Film TV – La fille préférée de Caroline Bottaro – 2000

Director : Lou Jeunet
Writers : Caroline Bottaro
Release Date : 26 April 2000
Also Known As : Combats de femme
Runtime : 90 min
Country : France
Company : M6 Métropole Télévision

Médias 26/04/2000 à 23h40
Un zeste d'inceste. La réalisatrice évite le mélo grâce à la force de ses images.

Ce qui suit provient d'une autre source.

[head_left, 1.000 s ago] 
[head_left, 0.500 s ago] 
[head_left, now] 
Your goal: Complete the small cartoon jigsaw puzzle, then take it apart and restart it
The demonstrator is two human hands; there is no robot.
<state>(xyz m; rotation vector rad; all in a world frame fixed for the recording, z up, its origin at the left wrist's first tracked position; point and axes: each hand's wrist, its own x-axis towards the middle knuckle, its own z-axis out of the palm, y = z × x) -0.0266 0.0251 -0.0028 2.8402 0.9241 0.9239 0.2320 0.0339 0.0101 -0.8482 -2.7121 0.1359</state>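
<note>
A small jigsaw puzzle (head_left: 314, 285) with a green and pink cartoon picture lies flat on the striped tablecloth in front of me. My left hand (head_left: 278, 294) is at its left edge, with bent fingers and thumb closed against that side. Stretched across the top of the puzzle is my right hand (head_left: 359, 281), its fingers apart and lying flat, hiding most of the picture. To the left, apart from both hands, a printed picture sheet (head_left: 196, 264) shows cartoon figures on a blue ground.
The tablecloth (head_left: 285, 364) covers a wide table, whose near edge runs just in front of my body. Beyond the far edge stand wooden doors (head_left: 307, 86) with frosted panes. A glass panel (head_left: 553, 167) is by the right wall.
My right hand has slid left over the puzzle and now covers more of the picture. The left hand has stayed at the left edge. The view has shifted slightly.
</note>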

« La fille préférée », téléfilm, M6, 20 h 50.
POTEL Isabelle
La difficulté d'une jeune femme à révéler que son père abusait d'elle quand elle était enfant. Loin d'illustrer un dossier de presse comme c'est souvent le cas avec ce type de sujet lourdement sociétal, Lou Jeunet filme des états. La surdité des proches qui peu à peu se fissure, l'incrédulité paternelle (intéressant Maurice Benichou) se transformant en rage froide, la culpabilité au travail dans le corps d'Agnès qui hésite encore entre parler ou dépérir. Face à ce type de commande, nombre de téléfilms se mettent à la remorque de dialogues préfabriqués et la plupart du temps atrocement naturalistes. Lou Jeunet, forte d'un authentique désir de cinéma, fait confiance à ses images. Pour évoquer l'ambiguïté vertigineuse d'un amour paternel virant à la prise de possession sexuelle, la réalisatrice incorpore à son film un autre film, images vidéo tournées (volées ?) par le père, des années auparavant, où l'on voit Agnès au cours de danse : remontée du temps qui permet de traquer les gestes d'une enfance à son point de bascule, quand la confiance commence à s'effriter sous l'acide d'une peur montante. Pour exprimer la tension d'un esprit emprisonné, la visite d'Agnès aux girafes du zoo de Vincennes, autres élancées captives. Et comme bouée de sauvetage, le thème de Peau d'âne" Le film trouve une passeuse idéale en Laurence Côte, qui met en mouvement une réserve presque effrayante, une détresse sans cris, ni mots, ni haine, une absence de pathos décuplant sa présence. Une silhouette aux contours du fatum qui va pulvériser sa propre famille, une identité charnelle muette et mutante: en train de se débarrasser de sa vieille peau de victime pour devenir sujet. Le mélo est mis hors d'état de nuire, ne reste que le spectacle discret d'une chrysalide en train de devenir papillon.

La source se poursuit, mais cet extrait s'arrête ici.